Reaves v. Superior Court for San Joaquin County

Citation97 Cal.Rptr. 866,20 Cal.App.3d 700
CourtCalifornia Court of Appeals
Decision Date19 October 1971
PartiesWillie C. REAVES, individually and on behalf of all others similarly situated, Petitioner, v. The SUPERIOR COURT of the State of California FOR the COUNTY OF SAN JOAQUIN, Respondent; L. N. PATTERSON, Superintendent of Deuel Vocational Institution, Real Party in Interest. Gerald C. WHITEHEAD, individually and on behalf of all others similarly situated, Petitioner, v. The SUPERIOR COURT of the State of California FOR the COUNTY OF SAN JOAQUIN, Respondent; L. N. PATTERSON, Superintendent of Deuel Vocational Institution, Real Party in Interest. John VILLALOBOS, individually and on behalf of all others similarly situated, Petitioner, v. The SUPERIOR COURT of the State of California FOR the COUNTY OF SAN JOAQUIN, Respondent; L. N. PATTERSON, Superintendent of Deuel Vocational Institution, Allen F. Breed, Director of California Youth Authority, Real Parties in Interest. Civ. 13094 to 13096.

B. E. Bergesen, III, San Francisco, for petitioners.

James Jablonski, Prison Lawyers Association, Sacramento, Amicus Curiae.

Evelle J. Younger, Atty. Gen., by Daniel J. Kremer and Roger E. Venturi, Deputy Attys. Gen., Sacramento, for real parties in interest.

REGAN, Acting Presiding Justice.

These consolidated cases involve petitioners who are seeking, individually and on behalf of all others similarly situated, a writ of mandate directing the Superior Court of San Joaquin County to adopt new and different procedures for the processing of petitions for extraordinary writs. Petitioners contend the present procedures violate certain provisions of the United States and California Constitutions and laws of this state. They also seek to mandate the superior court to forthwith hear and determine, in accordance with valid procedures, the three petitions involved herein and all future petitions.

The petitioners are confined at the Deuel Vocational Institution and have filed petitions for either a writ of mandate or habeas corpus which were denied by the respondent superior court.

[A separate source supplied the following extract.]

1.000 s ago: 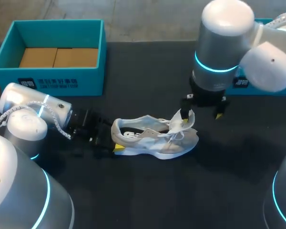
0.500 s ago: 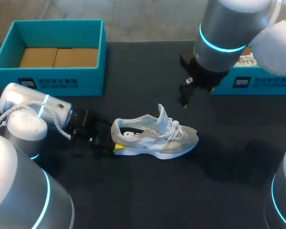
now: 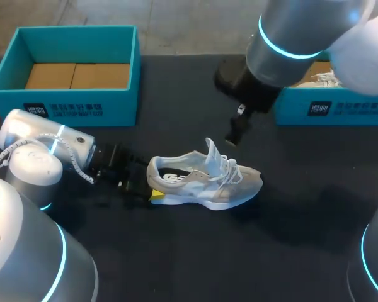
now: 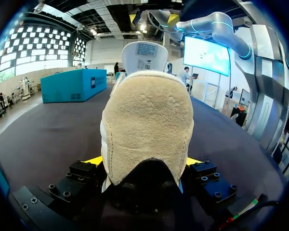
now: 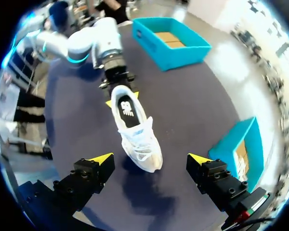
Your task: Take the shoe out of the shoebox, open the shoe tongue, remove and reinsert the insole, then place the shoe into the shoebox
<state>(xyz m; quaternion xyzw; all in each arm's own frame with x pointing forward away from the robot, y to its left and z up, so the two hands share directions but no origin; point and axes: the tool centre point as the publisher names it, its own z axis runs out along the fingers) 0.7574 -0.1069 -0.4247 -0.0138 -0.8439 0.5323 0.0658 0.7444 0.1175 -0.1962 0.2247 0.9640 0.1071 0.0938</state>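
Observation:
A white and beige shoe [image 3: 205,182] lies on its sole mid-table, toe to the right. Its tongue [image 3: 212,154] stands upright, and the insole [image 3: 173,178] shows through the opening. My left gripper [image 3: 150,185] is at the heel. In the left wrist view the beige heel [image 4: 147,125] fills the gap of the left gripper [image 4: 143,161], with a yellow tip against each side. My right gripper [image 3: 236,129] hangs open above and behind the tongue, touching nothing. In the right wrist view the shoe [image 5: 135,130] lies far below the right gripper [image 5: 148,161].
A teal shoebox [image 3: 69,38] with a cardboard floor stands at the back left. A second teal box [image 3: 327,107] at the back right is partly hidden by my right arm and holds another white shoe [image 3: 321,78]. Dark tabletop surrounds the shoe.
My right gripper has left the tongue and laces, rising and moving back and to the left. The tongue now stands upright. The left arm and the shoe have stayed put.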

At the time of the denial of these petitions, and at the present time, the respondent superior court utilized the following procedures with regard to extraordinary writs: After the filing of the petitions for a writ, it is reviewed by the judge presiding in the criminal department and is then forwarded to the district attorney's office so that any factual information can be verified, or if any additional factual information is necessary, that information can be obtained. 1 The district attorney's office is then requested to prepare a proposed order based upon the factual information contained in the petition or obtained as a result of their inquiries. This is done in a majority of the cases. If the petition presents an unusual factual situation, these matters are brought to the attention of the presiding judge of the criminal department who reviews the entire matter, and then directs the district attorney's office to prepare a specified order. In those matters where the district attorney's office submits a proposed order, the judge reviews such order and the order is either signed as submitted or signed as modified. In some instances the court will prepare the order itself. The assigned district attorney usually discusses the results of his investigation with the judge at the time of submitting the file unless the proposed order is a routine matter where the information in the prepared order is self-explanatory.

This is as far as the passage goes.